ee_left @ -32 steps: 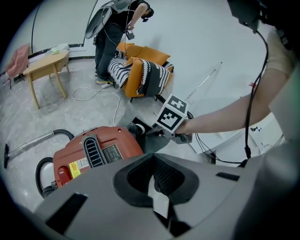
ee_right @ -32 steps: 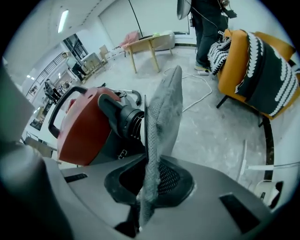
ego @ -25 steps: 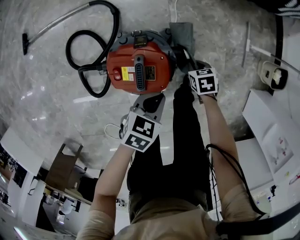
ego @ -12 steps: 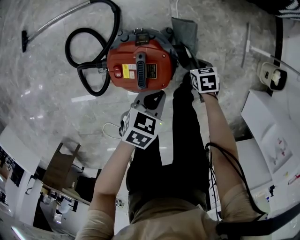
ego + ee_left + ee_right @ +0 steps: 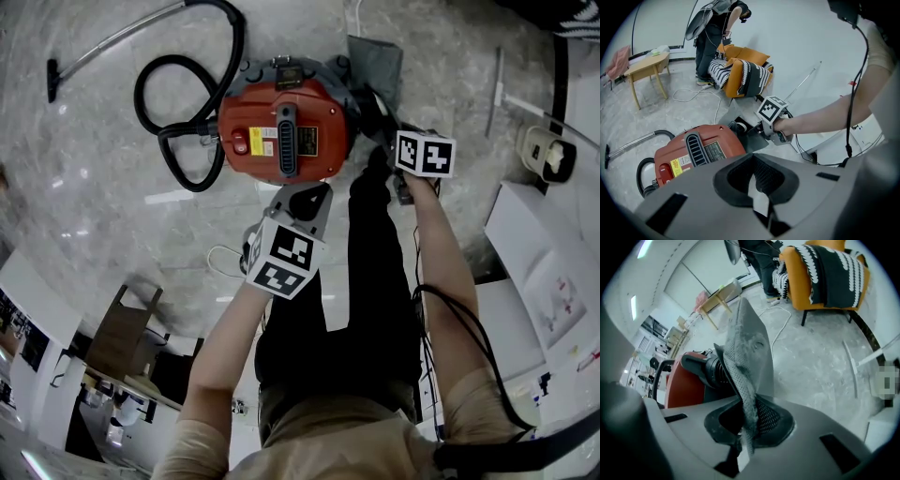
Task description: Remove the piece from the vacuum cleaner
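Observation:
The red vacuum cleaner [image 5: 286, 131] stands on the marble floor with its black hose [image 5: 187, 103] looped at its left. A grey cloth piece [image 5: 375, 61] sticks out at its right side, by a black ribbed port [image 5: 712, 371]. My right gripper [image 5: 380, 114] is shut on the lower edge of this grey piece [image 5: 750, 352], which stands up between the jaws. My left gripper [image 5: 298, 202] hovers just in front of the vacuum cleaner [image 5: 693, 152]; its jaws look shut with nothing in them. The left gripper view also shows the right gripper [image 5: 764, 131] at the grey piece [image 5: 754, 141].
A metal wand [image 5: 103, 42] runs from the hose to the far left. A white rod [image 5: 492, 89] lies on the floor at the right, near white furniture [image 5: 544, 244]. An orange chair [image 5: 745, 75], a wooden table [image 5: 647, 65], a white cable [image 5: 693, 96] and a standing person [image 5: 712, 33] are farther off.
The right gripper has rolled about its own axis, so its marker cube now faces differently, and it sits slightly farther right. The left gripper has stayed in place.

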`<control>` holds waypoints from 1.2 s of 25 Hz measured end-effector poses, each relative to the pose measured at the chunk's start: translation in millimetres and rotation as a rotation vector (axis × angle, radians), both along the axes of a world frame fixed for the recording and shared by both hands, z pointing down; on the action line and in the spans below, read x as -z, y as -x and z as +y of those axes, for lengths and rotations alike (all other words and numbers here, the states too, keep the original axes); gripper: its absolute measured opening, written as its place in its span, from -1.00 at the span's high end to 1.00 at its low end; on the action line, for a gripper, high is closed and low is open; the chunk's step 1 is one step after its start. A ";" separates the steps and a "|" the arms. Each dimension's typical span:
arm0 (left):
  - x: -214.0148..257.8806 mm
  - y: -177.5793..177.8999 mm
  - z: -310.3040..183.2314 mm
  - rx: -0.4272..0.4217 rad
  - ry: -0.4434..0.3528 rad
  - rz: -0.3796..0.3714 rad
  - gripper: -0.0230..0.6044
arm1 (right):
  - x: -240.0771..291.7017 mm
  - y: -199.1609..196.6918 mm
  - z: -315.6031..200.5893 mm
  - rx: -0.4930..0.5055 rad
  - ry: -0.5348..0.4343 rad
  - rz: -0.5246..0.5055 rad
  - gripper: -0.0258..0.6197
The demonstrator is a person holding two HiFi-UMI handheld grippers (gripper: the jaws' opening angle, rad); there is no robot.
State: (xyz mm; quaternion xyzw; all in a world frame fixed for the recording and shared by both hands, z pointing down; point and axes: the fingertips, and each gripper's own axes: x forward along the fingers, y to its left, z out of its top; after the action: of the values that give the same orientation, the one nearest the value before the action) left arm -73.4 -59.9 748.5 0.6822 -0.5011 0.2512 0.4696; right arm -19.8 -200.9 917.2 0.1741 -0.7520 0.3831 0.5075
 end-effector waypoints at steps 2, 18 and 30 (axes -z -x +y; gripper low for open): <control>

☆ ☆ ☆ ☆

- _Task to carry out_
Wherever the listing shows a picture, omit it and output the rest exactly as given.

- _Response below_
ee_left @ -32 steps: 
ee_right @ -32 steps: 
ego @ -25 steps: 
ego @ -12 steps: 
ego + ee_left + ee_right @ +0 steps: 
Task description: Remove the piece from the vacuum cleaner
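Observation:
The red vacuum cleaner [image 5: 286, 131] stands on the marble floor with its black hose [image 5: 187, 103] looped at its left. A grey cloth piece [image 5: 375, 61] sticks out at its right side, by a black ribbed port [image 5: 712, 371]. My right gripper [image 5: 380, 114] is shut on the lower edge of this grey piece [image 5: 750, 352], which stands up between the jaws. My left gripper [image 5: 298, 202] hovers just in front of the vacuum cleaner [image 5: 693, 152]; its jaws look shut with nothing in them. The left gripper view also shows the right gripper [image 5: 764, 131] at the grey piece [image 5: 754, 141].
A metal wand [image 5: 103, 42] runs from the hose to the far left. A white rod [image 5: 492, 89] lies on the floor at the right, near white furniture [image 5: 544, 244]. An orange chair [image 5: 745, 75], a wooden table [image 5: 647, 65], a white cable [image 5: 693, 96] and a standing person [image 5: 712, 33] are farther off.
The right gripper has rolled about its own axis, so its marker cube now faces differently, and it sits slightly farther right. The left gripper has stayed in place.
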
`<control>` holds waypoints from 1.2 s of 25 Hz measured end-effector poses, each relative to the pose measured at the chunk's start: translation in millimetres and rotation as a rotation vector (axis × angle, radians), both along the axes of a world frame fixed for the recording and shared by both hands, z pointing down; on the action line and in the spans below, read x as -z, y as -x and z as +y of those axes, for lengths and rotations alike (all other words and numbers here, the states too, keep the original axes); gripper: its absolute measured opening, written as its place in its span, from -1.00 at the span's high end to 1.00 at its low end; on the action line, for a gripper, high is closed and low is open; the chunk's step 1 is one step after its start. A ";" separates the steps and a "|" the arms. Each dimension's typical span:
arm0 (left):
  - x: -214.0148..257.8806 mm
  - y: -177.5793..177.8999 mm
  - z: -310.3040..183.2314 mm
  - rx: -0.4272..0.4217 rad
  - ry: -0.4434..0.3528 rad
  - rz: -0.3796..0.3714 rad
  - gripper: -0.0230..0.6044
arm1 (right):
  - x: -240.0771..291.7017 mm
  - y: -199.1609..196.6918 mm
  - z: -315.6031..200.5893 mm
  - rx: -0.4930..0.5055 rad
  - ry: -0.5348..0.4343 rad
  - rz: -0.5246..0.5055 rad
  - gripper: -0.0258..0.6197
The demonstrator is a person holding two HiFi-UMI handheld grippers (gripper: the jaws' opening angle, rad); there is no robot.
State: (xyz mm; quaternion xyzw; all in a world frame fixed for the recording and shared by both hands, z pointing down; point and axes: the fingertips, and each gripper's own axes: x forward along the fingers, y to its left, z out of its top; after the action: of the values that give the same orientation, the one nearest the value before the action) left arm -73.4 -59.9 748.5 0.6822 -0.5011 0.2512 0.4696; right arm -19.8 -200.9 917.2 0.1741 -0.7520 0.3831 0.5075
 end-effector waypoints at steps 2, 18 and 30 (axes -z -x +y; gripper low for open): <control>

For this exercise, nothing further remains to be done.